━━━ PROVIDED ENTRIES

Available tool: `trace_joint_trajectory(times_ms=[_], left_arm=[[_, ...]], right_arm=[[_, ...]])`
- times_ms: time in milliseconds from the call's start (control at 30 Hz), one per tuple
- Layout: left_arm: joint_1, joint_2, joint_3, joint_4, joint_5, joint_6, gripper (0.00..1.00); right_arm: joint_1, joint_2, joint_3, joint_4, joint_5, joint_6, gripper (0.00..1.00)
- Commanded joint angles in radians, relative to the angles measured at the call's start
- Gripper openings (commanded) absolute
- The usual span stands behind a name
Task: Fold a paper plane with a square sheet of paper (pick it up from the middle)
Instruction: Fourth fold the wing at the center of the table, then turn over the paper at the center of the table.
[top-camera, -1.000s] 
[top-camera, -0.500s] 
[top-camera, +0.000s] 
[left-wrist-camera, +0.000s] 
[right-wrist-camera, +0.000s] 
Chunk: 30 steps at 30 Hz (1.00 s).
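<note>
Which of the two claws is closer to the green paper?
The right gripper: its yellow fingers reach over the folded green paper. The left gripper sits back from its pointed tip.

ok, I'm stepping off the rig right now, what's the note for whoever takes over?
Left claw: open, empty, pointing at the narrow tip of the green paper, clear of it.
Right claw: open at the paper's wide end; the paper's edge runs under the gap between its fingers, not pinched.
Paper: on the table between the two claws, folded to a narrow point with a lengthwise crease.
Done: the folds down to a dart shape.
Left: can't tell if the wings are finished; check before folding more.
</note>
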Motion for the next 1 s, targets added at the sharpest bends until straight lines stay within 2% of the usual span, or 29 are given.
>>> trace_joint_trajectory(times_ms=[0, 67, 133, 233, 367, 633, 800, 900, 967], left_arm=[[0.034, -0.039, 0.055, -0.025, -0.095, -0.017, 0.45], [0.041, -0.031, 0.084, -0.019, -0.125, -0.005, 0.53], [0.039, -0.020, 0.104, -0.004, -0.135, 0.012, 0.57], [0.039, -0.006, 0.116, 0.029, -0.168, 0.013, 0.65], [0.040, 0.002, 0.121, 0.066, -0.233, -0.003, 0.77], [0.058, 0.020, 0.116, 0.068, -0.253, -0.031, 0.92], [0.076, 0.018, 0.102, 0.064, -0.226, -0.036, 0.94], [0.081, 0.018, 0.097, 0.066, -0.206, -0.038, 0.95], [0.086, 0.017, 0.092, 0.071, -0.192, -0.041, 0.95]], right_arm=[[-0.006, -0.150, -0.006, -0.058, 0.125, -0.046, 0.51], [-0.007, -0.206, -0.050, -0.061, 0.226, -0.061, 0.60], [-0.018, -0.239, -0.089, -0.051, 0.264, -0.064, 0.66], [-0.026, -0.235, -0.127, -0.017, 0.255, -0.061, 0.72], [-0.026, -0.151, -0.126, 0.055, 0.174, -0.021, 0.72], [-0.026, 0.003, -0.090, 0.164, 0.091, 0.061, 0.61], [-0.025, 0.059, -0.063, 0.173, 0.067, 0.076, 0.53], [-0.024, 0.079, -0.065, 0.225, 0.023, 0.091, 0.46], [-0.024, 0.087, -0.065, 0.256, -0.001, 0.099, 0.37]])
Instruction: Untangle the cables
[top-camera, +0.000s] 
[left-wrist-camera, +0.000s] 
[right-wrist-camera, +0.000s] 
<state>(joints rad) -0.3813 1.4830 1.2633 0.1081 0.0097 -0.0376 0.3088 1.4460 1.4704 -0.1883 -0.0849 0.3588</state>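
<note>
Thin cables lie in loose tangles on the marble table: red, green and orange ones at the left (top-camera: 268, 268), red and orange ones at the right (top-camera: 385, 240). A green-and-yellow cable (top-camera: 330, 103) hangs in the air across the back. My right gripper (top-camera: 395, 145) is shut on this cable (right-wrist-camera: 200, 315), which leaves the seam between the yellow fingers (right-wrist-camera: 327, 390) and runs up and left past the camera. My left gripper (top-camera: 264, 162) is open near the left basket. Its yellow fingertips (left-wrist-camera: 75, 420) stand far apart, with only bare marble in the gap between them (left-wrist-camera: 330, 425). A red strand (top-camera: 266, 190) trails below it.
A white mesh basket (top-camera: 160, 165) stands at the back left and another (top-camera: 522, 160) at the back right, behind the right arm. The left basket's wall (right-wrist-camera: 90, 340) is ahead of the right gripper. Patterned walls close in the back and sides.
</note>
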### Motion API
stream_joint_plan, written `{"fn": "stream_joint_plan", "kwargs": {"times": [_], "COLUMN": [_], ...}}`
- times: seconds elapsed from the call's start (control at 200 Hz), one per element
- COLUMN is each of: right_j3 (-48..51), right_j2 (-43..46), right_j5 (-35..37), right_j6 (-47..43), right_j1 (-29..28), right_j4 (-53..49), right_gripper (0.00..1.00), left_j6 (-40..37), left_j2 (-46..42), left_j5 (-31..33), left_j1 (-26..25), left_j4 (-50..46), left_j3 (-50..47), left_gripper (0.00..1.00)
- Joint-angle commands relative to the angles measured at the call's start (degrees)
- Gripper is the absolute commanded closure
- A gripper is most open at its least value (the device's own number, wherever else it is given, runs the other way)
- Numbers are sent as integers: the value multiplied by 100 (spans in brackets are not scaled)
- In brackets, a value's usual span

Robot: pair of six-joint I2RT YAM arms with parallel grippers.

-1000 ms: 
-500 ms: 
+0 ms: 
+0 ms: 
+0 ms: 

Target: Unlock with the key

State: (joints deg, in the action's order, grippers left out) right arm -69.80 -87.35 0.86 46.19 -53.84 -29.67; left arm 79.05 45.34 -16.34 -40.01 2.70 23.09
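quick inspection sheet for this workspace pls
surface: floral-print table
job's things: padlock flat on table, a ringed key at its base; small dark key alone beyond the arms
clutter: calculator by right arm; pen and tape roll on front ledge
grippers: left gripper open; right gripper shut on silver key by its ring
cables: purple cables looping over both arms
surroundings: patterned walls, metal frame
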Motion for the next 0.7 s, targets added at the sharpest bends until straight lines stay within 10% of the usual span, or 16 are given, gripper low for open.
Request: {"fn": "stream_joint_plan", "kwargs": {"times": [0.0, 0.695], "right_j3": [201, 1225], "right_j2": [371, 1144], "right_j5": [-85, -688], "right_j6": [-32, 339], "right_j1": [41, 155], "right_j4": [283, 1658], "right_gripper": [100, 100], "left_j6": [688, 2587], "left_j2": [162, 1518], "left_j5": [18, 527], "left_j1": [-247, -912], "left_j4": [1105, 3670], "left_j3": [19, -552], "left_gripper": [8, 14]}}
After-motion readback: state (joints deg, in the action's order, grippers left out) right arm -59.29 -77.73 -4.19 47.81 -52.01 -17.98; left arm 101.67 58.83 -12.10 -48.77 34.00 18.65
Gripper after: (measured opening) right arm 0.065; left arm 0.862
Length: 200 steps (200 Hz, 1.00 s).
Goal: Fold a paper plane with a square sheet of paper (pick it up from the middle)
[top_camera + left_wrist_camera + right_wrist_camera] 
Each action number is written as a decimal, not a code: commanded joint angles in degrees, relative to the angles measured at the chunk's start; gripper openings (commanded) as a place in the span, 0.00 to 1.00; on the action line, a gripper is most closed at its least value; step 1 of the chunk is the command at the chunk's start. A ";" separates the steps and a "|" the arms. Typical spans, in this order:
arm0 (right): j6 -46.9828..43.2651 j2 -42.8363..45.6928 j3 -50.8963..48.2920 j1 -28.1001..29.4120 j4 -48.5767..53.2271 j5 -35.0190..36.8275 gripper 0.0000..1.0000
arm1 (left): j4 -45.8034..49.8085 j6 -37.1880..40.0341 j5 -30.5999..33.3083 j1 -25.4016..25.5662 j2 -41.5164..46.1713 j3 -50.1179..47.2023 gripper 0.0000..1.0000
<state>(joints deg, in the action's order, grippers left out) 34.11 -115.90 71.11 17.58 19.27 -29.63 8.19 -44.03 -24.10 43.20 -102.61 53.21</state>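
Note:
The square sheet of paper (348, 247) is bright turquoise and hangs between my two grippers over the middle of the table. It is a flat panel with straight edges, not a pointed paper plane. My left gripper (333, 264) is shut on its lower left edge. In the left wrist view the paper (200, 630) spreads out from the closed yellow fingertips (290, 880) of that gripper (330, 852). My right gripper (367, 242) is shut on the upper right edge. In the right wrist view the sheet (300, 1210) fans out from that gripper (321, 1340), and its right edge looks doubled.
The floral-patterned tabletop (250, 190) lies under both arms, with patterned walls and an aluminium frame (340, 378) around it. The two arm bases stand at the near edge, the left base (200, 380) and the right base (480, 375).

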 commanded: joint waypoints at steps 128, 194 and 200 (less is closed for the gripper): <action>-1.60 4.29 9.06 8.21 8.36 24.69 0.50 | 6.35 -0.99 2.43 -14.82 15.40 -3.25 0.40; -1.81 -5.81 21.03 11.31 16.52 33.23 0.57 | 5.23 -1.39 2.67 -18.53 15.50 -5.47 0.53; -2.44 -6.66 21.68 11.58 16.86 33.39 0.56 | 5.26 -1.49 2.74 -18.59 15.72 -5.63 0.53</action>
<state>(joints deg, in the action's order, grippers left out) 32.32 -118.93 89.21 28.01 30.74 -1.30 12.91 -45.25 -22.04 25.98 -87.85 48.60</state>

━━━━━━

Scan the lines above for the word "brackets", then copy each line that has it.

> _EXERCISE ANSWER_:
- Numbers are sent as integers: the value multiplied by 100 (spans in brackets are not scaled)
- In brackets, a value's usual span

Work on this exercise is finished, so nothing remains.